Brush your dentures.

If you're just soaking your dentures overnight, you're not quite doing enough to clean them. Bacteria and food particles can get stuck in the smaller grooves in the dentures. Then, they essentially rot and release smelly odors. To remove these ground-in particles, you'll need to brush your dentures.

Take a toothbrush (you may want to use a different one from the one you use to brush your teeth), and apply some toothpaste. Then, give your dentures a thorough scrub while they are out of your mouth. Behave as though you are brushing actual teeth. Go up and down, side to side, and in circular motions. This ensures you hit grooves in the dentures at different angles, clearing away more of the debris.
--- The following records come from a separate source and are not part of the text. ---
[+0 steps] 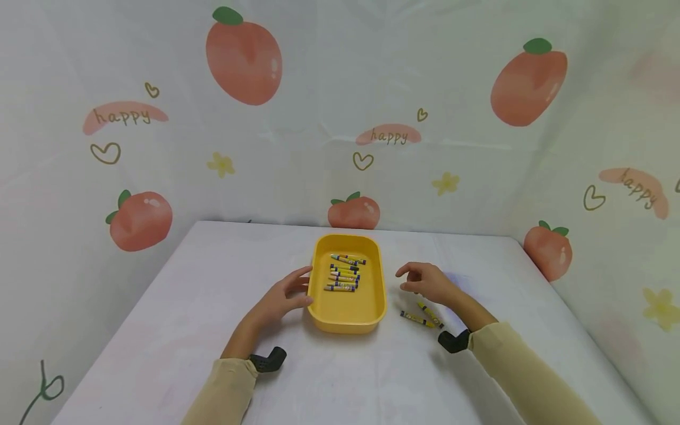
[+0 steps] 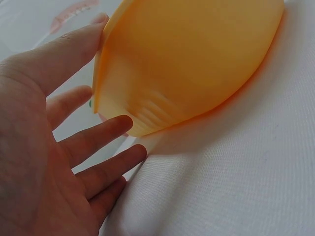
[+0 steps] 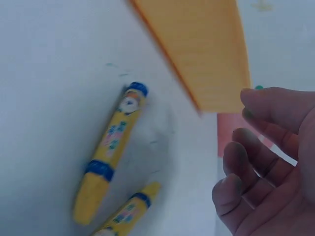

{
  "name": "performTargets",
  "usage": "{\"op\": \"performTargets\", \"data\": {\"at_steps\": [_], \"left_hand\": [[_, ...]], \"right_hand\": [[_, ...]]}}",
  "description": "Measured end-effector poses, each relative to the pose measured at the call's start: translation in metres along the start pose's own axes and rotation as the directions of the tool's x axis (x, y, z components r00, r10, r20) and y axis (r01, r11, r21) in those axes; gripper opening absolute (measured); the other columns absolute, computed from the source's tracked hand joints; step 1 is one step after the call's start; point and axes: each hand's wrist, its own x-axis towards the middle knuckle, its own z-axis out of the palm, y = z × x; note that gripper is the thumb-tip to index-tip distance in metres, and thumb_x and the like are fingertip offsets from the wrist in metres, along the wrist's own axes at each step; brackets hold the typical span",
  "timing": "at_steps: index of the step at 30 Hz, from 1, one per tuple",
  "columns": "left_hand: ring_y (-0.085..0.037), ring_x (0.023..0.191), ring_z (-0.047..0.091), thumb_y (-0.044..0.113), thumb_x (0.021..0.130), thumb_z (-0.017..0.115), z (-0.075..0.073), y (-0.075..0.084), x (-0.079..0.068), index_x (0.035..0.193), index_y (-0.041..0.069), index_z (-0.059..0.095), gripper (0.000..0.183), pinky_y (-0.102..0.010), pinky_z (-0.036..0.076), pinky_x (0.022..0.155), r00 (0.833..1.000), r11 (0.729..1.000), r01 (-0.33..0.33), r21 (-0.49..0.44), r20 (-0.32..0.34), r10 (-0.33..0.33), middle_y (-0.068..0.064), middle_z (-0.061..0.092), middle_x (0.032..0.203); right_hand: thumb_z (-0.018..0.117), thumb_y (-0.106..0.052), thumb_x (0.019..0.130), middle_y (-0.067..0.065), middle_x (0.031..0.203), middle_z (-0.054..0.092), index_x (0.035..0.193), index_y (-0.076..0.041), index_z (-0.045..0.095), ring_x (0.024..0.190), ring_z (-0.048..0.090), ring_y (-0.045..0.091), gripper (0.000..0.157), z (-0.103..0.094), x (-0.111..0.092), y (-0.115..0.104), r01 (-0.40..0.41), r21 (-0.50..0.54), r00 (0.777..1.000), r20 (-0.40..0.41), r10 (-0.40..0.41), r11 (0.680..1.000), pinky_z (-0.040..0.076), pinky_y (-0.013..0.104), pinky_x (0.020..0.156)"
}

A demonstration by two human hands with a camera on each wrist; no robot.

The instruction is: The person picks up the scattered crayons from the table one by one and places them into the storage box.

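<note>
A yellow tray (image 1: 347,308) stands on the white tabletop, with several crayons (image 1: 340,288) lying in a loose column inside it. At the tray's left side is my left hand (image 1: 273,302), its thumb and fingertips spread along the wall; in the left wrist view the thumb (image 2: 74,46) touches the rim. To the right of the tray hovers my right hand (image 1: 427,282), fingers loosely bent and nothing between them. Below that hand, two yellow crayons with blue bands lie on the cloth: one crayon (image 1: 417,319) points toward the tray, and the other crayon (image 1: 430,315) slants beside it.
White cloth (image 1: 239,254) covers the table. Behind it rises a backdrop (image 1: 297,165) printed with fruit, hearts and flowers. A faint purple stain (image 1: 458,283) marks the cloth near my right wrist. Each wrist carries a black camera mount (image 1: 269,359).
</note>
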Motion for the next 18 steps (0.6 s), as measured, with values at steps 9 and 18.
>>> {"op": "performTargets", "data": {"at_steps": [9,18], "left_hand": [[-0.027,0.126,0.05,0.029,0.088,0.072,0.0,0.002,0.0,0.151,0.026,0.036,0.072,-0.057,0.033,0.106,1.0,1.0,-0.002,0.012,-0.006,0.002,-0.008,0.053,0.14],[-0.027,0.126,0.05,0.03,0.087,0.072,0.0,0.002,-0.001,0.15,0.026,0.037,0.073,-0.056,0.034,0.106,1.0,1.0,0.008,0.003,-0.008,-0.008,-0.008,0.052,0.14]], "right_hand": [[0.072,-0.006,0.084,0.002,0.075,0.055,0.109,-0.001,0.065,0.065,0.05,0.017,0.026,0.003,-0.016,0.024,-0.007,-0.024,1.0,0.019,0.008,1.0,0.044,0.026,0.057],[0.075,-0.007,0.08,0.001,0.076,0.056,0.111,-0.004,0.064,0.068,0.051,0.017,0.033,0.004,-0.027,0.036,-0.07,-0.11,0.996,0.046,0.075,0.991,0.045,0.03,0.06]]}}
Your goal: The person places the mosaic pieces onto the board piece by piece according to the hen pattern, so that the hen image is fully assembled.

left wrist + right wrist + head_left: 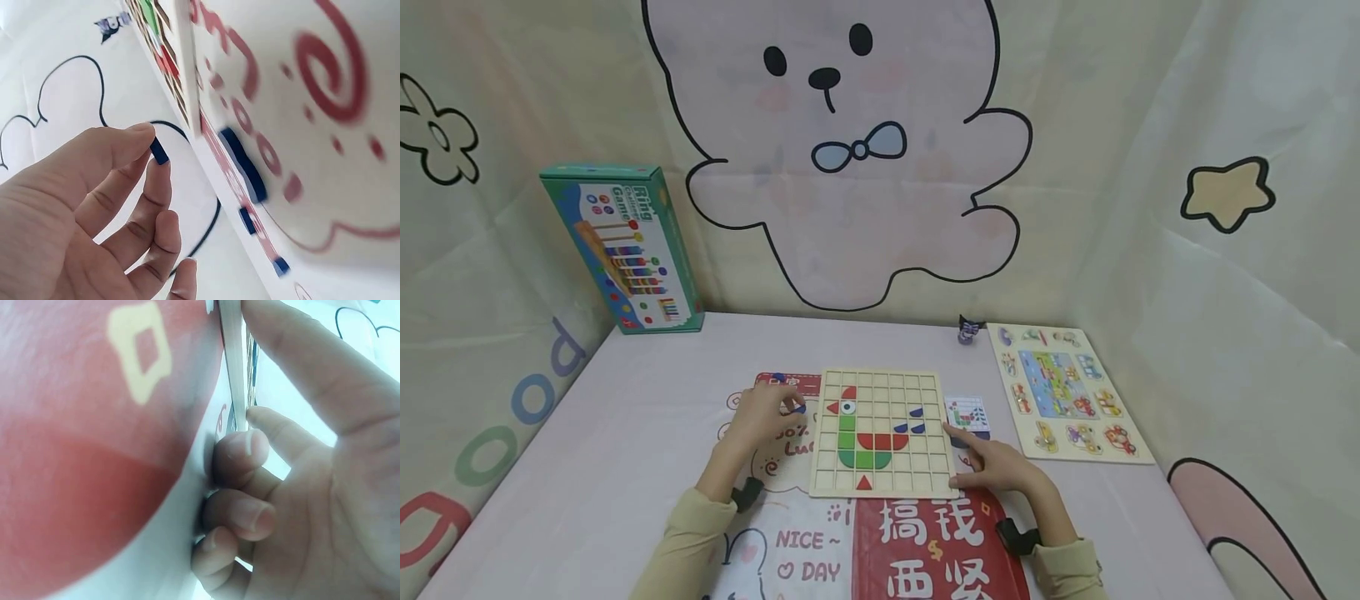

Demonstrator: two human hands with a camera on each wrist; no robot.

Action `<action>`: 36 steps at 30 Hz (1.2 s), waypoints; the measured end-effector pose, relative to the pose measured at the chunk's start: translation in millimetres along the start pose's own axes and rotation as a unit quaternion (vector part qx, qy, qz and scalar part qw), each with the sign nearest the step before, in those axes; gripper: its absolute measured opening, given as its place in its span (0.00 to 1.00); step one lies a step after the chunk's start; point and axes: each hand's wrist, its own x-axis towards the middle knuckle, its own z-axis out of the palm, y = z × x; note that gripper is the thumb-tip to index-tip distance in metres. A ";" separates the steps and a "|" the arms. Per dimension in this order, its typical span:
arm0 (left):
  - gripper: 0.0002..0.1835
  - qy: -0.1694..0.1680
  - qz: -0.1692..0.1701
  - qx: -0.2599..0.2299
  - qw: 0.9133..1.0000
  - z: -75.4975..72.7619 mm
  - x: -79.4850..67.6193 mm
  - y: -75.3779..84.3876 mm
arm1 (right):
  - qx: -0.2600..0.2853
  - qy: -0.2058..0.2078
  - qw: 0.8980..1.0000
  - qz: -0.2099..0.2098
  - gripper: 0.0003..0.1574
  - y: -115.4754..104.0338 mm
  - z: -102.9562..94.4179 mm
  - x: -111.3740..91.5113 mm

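Observation:
Between the thumb and forefinger of my left hand (767,414) is a small blue piece (160,151), pinched at the left of a square wooden grid board (917,481). Its other fingers are loosely bent. Red, green and blue pieces and an eye piece (847,407) form a bird-like figure on the board. A red triangle (865,482) sits in the bottom row. At the board's right edge, my right hand (996,463) touches it with thumb and forefinger, the remaining fingers bent low by the mat.
Several blue pieces (244,165) lie on the printed mat (808,542) left of the board. A small picture card (967,414) lies at its right. Farther right is a picture puzzle board (1011,392). A purple figurine (968,330) and a green game box (681,250) stand at the back.

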 end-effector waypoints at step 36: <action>0.06 -0.051 0.136 -0.019 0.989 55.0 12.6 86.0 | 0.002 0.006 1.000 0.002 0.53 -0.3 1.4 -0.3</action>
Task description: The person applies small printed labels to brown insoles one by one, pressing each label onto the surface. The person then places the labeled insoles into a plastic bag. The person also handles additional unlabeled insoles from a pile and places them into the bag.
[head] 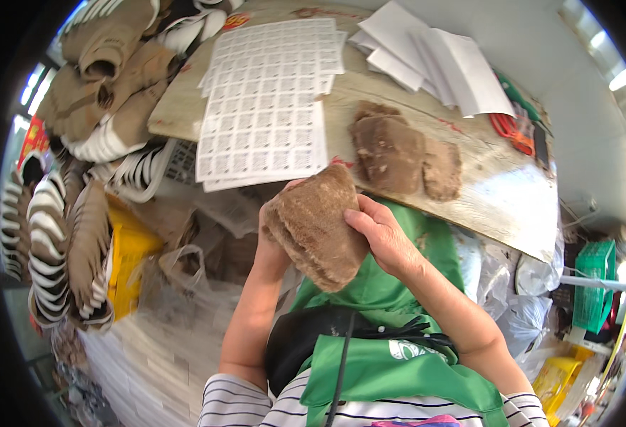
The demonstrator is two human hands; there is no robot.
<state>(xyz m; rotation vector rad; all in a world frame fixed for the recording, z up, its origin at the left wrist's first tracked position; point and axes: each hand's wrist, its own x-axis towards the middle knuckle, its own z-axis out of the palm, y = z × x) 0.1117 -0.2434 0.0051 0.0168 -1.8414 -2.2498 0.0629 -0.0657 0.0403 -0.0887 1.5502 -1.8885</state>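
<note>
A brown fuzzy fabric piece (321, 229), folded or layered, is held in both hands above the lap. My left hand (274, 229) grips its left side, the fingers mostly hidden behind it. My right hand (382, 232) pinches the right edge, thumb on top. Beyond the hands, more brown fuzzy pieces (390, 155) lie stacked on the wooden table (483, 197). Sheets of printed labels (265, 107) lie to the left of that stack.
White papers (435, 64) and orange-handled scissors (513, 133) lie on the table's far right. Brown and white shoe uppers (86, 229) are piled at left, beside a yellow crate (126, 256) and plastic bags (184, 288). A green basket (593, 285) stands at right.
</note>
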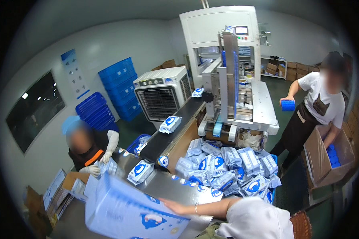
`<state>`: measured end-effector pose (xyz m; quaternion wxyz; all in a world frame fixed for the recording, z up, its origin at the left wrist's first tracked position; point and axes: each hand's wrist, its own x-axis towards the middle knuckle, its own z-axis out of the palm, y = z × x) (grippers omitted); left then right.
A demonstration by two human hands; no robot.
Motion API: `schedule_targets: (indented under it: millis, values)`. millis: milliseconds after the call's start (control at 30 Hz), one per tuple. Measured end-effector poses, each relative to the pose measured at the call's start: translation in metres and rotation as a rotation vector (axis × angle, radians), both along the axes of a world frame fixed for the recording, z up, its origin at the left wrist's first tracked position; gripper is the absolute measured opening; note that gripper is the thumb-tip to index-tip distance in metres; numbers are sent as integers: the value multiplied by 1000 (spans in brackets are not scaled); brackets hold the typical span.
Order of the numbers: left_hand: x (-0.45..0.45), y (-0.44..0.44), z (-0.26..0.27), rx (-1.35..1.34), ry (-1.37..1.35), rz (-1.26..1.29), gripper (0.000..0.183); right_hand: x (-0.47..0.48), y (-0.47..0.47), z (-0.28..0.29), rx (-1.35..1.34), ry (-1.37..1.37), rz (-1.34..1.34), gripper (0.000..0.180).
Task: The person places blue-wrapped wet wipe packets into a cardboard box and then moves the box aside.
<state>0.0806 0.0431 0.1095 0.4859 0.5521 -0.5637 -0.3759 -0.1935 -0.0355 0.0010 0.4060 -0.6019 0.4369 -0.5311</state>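
Observation:
A pale blue printed carton [131,209] is tilted and slightly blurred in the near left foreground. My right hand [176,207], with a bracelet at its wrist, lies along the upper right edge of this carton with the fingers stretched over it. No part of my left hand shows. Beyond the carton, a blue-and-white plastic pack [140,172] lies on the steel table [164,186], near a strip of round stickers [193,184]. Many similar packs [221,167] are heaped in a blue crate to the right.
A black conveyor belt [164,131] carries packs from a packaging machine [227,89]. At left, a gloved co-worker [89,158] handles a pack beside an opened carton [74,182]. At right, another person holds a blue roll [288,105] by a cardboard box [320,161].

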Motion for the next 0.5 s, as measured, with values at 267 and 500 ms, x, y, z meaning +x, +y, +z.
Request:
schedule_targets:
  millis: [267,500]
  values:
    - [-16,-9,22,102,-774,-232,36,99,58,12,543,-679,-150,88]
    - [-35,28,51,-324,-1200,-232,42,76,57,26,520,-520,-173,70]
Rinse the dentures, and repeat this process nightly going forward.

Rinse with peroxide.

Just in case there are some bacteria that the brushing did not remove, try rinsing your dentures with peroxide. Hold them over the sink, and pour the peroxide solution (the 2% strength marketed for wound cleaning and the like) over them. Let them sit for a minute -- the peroxide will foam up. Rinse them with water, and either put them back in your mouth or into their storage solution.

Clean your mouth.

Sometimes the problem is not so much with the dentures, but with your mouth instead. Even though you no longer have teeth to keep clean, it's important to keep your gums clean. Bacteria can get lodged between your oral tissues and the dentures, releasing stinky odors throughout the day.

Brush your gums before putting your dentures in, and do it again after taking them out. Use an antiseptic mouthwash at least once a day as this helps kill lingering bacteria.

If you continue to notice smells coming from your dentures, reach out to your family dentist. They may have a hidden crack somewhere that is accumulating smelly bacteria; having them repaired will fix the problem in this case.